Kelley’s Attribution Theory

Adapted from Mowday, R.T. Beliefs about the Causes of Behavior: The Motivational Implications of Attribution Processes. In R.M. Steers and R.T. Mowday (Eds.) Motivation and Work Behavior, 1987.

The attribution process involves reasoning backward from the observation of an event or behavior to a judgment about its cause. Unlike a prediction, the attribution process attempts to provide an explanation for an event that has already occurred. The best known work on attribution is Kelley’s theoretical approach that is based on two important contributions to our understanding of cognitive processes associated with forming causal beliefs. First, the principle of covariance states that a behavior will be attributed to a cause with which it covaries over time. Second, he identified three sources of information people can use in analyzing covariance and thus arriving at a causal judgment. More specifically, he suggested that individuals form causal beliefs by analyzing the consistency, consensus, and distinctiveness of a response or behavior.

Observations of a behavior or response across time provide information about consistency. For example, does an employee express dissatisfaction every time he or she is assigned to a specific task or only on some occasions? Observations of different people allow judgments to be made about consensus. Do all individuals assigned to a particular task express dissatisfaction or is it just one individual who indicates unhappiness? Finally, observations of entities or stimuli provide information about the distinctiveness or a response. Does an employee express dissatisfaction when assigned to many different tasks of just one particular task?

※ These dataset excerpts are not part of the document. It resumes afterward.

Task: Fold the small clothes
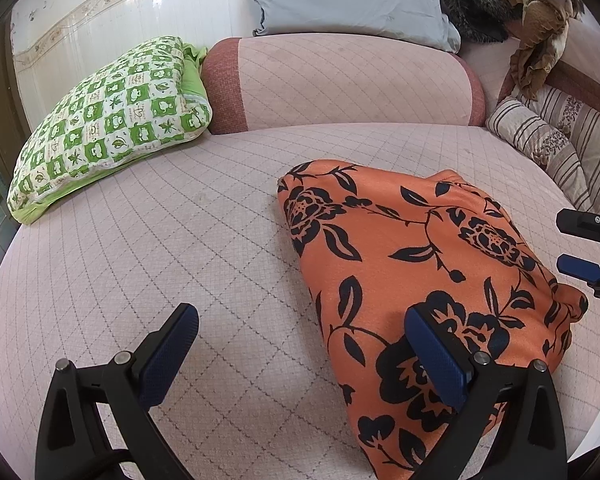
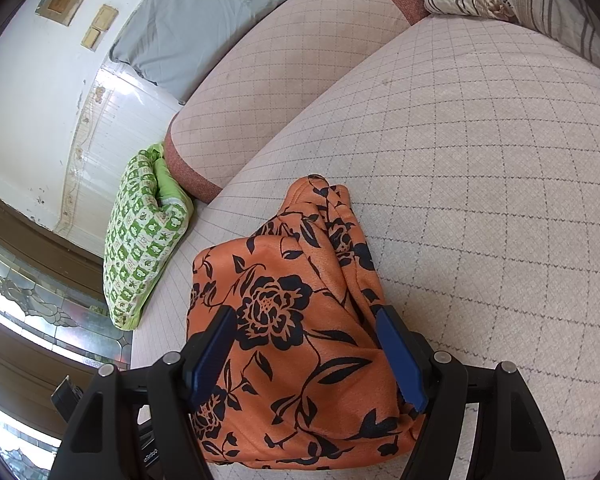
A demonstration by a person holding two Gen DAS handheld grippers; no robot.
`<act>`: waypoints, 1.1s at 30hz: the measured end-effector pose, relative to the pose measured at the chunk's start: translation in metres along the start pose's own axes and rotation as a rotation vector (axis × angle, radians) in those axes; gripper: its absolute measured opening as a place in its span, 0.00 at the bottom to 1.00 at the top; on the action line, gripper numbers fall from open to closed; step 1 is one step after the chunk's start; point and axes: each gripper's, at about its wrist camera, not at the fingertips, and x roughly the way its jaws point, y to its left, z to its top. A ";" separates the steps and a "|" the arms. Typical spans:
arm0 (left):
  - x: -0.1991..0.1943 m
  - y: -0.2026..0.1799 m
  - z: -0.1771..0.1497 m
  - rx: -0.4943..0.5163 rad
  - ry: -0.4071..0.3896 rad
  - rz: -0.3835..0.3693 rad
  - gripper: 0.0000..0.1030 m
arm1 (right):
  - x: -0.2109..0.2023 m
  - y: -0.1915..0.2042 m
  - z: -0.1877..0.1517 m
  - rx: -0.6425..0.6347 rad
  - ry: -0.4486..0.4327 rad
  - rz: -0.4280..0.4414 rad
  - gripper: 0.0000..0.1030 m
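Two hand-held grippers tilt downward, jaws apart: the left hand-held gripper (image 1: 300, 344) beside the folded orange black-flowered cloth (image 1: 420, 264) on the quilted sofa seat (image 1: 160, 240), the right hand-held gripper (image 2: 308, 344) straddling it without pressing.

left claw (image 1: 300, 344): jaws apart, empty | orange floral garment (image 1: 420, 264): folded on quilted sofa seat (image 1: 160, 248)

A home: quilted sofa (image 1: 220, 216), pillows (image 1: 112, 120), tiled wall (image 1: 100, 12).
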 end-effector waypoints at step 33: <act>0.000 -0.001 0.000 -0.001 0.004 -0.003 1.00 | 0.004 -0.003 0.001 -0.003 0.007 0.002 0.73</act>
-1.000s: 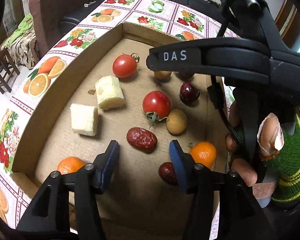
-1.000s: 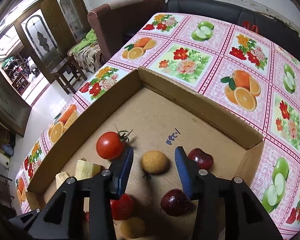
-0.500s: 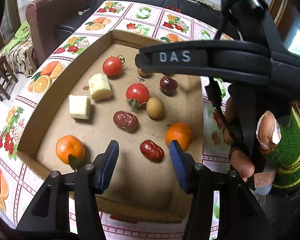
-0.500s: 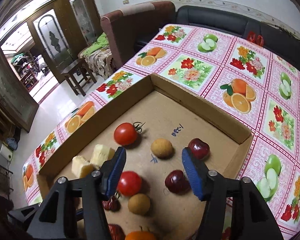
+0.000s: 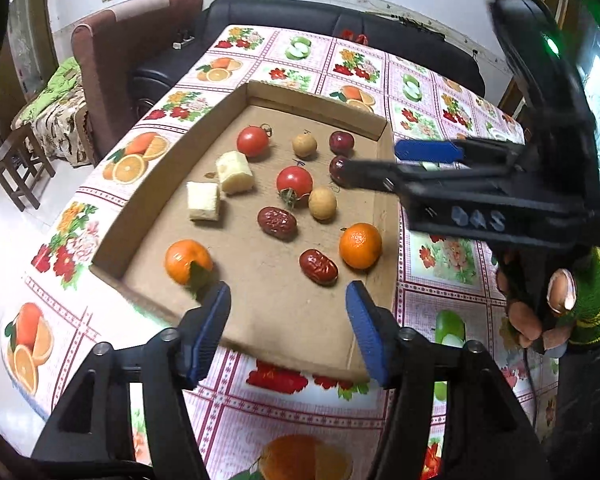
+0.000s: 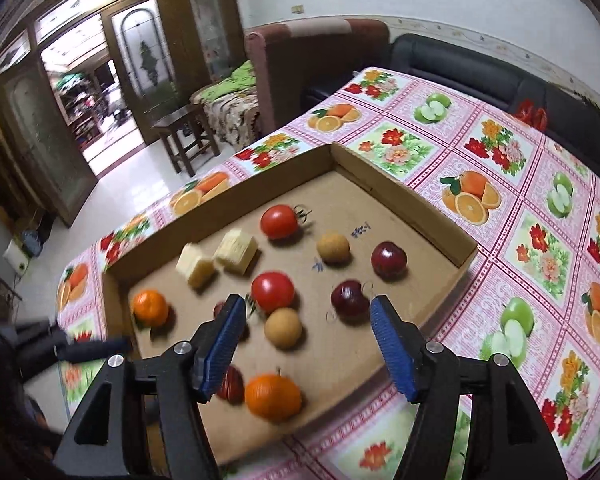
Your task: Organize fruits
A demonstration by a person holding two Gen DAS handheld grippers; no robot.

An important consideration in Kelley’s theory is how individuals process and combine these three sources of information for purposes of making a causal judgment. He suggested that cognitive process can be represented by a 2 x 2 x 2 analysis of variance framework. If we simplify the cognitive task by assuming that each type of information can take either a high or low value (e.g., high or low distinctiveness), this representation leads to eight unique combinations of information. Predictions cannot easily be made about the types of attributions associated with each of the eight information combinations. However, three information combinations lead to intuitively clear predictions. These predictions are illustrated in the table below:

 

Information Combination

Predicted Attribution

Example

High Consistency

Low Consensus

Low Distinctiveness

Personal Cause

Situation: Steve Jones expresses dissatisfaction every time he is assigned the task of proofreading. Other employees are not dissatisfied when asked to proofread. Steve expresses dissatisfaction on just about every task he is assigned.

Perceived cause: Most likely cause of Steve’s dissatisfaction is something to do with his personal characteristics (e.g., he is a chronic complainer.

High Consistency

High Consensus

High Distinctiveness

Environmental Cause

Situation: Steve Jones expresses dissatisfaction every time he is assigned the task of proofreading. Other employees also express dissatisfaction when asked to proofread. Steve is not dissatisfied with other tasks to which he is assigned.

Perceived cause: Most likely cause of Steve’s dissatisfaction is something to do with the task itself (e.g., proofreading is boring).

Low Consistency

Low Consensus

High Distinctiveness

Circumstantial Cause

Situation: Steve Jones expresses dissatisfaction when he is assigned the task of proofreading. Other employees are not dissatisfied when asked to proofread. Steve has not expressed dissatisfaction when assigned to proofread in the past.

Perceived cause: Most likely cause of Steve’s dissatisfaction is something related to the momentary circumstances surrounding his task assignment (e.g., he does not feel well, does not like the way he was asked to do the job by his supervisor, etc.)